At the end of 1996, Plessey Corporation sold off the Sales and marketing business of Telefunken, Pioneer and Satellite TV. [1]

In August 1998, Plessey Corporation was bought by Dimension Data Holdings and Worldwide African Investment Holdings for R1.6 billion. The new owners retained BSW Data, Plessey Solutions and Communications Systems. The remaining divisions, notably with a product development and manufacturing focus, were bought back by a combined management buyout supported by Rand Merchant Bank. The corporate name was changed to Tellumat Pty Ltd. [32] Tellumat continues to develop and manufacture Plessey-branded products as before and operates in the defence, telecommunications and contract manufacturing markets.

Plessey barcodes

"123456E" encoded in a Plessey barcode Plessey barcode.png
"123456E" encoded in a Plessey barcode

The name is also used to refer to a barcode symbology developed by Plessey, which is still used in some libraries and for shelf tags in retail stores, in part as a solution to their internal requirement for stock control. The system was first used in the early 1970s by J.Sainsbury to identify all of its products on supermarket shelves for its product restocking system. The chief advantages are the relative ease of printing using the dot-matrix printers, which were popular at the time of the code's introduction, and its somewhat higher density than the more common 2 of 5 and 3 of 9 codes.
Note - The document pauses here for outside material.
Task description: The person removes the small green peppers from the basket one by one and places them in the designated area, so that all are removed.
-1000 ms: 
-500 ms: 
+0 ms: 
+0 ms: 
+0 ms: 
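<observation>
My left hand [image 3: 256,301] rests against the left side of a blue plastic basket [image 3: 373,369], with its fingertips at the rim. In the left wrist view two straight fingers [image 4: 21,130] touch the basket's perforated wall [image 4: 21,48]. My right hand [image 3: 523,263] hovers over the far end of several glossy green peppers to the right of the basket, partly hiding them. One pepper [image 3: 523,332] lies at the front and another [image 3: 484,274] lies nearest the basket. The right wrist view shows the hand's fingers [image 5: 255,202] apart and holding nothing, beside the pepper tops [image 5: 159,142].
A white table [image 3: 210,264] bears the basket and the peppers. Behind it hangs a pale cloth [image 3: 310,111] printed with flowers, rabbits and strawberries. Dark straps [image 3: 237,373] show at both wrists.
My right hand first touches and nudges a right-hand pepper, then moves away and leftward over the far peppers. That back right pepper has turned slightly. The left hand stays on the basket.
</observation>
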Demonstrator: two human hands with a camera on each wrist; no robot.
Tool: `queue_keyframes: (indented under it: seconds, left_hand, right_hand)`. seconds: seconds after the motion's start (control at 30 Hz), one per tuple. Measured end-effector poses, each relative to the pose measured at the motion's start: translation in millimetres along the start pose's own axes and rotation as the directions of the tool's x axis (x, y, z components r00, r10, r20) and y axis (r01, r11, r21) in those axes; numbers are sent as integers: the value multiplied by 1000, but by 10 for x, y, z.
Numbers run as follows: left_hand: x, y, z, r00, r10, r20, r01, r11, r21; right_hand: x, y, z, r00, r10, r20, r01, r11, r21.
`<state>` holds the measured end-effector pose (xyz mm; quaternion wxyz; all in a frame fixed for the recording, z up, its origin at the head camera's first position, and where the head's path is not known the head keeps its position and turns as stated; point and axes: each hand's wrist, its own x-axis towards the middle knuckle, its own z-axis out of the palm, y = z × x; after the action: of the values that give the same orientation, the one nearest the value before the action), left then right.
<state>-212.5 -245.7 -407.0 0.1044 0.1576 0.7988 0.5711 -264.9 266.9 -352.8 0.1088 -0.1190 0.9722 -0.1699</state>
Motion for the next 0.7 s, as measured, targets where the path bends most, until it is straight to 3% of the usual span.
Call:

Plessey barcodes use two bar widths. Whitespace between bars is not significant. The start element is a wide bar, and the stop element is two narrow bars. In between, the bars are in groups of four. High order bars appear leftmost. Narrow bars are 0 and wide bars are 1.

This symbology is not self checking, though a modulo 10 or modulo 11 checksum (or some combination of both checksums, depending on application) is usually appended.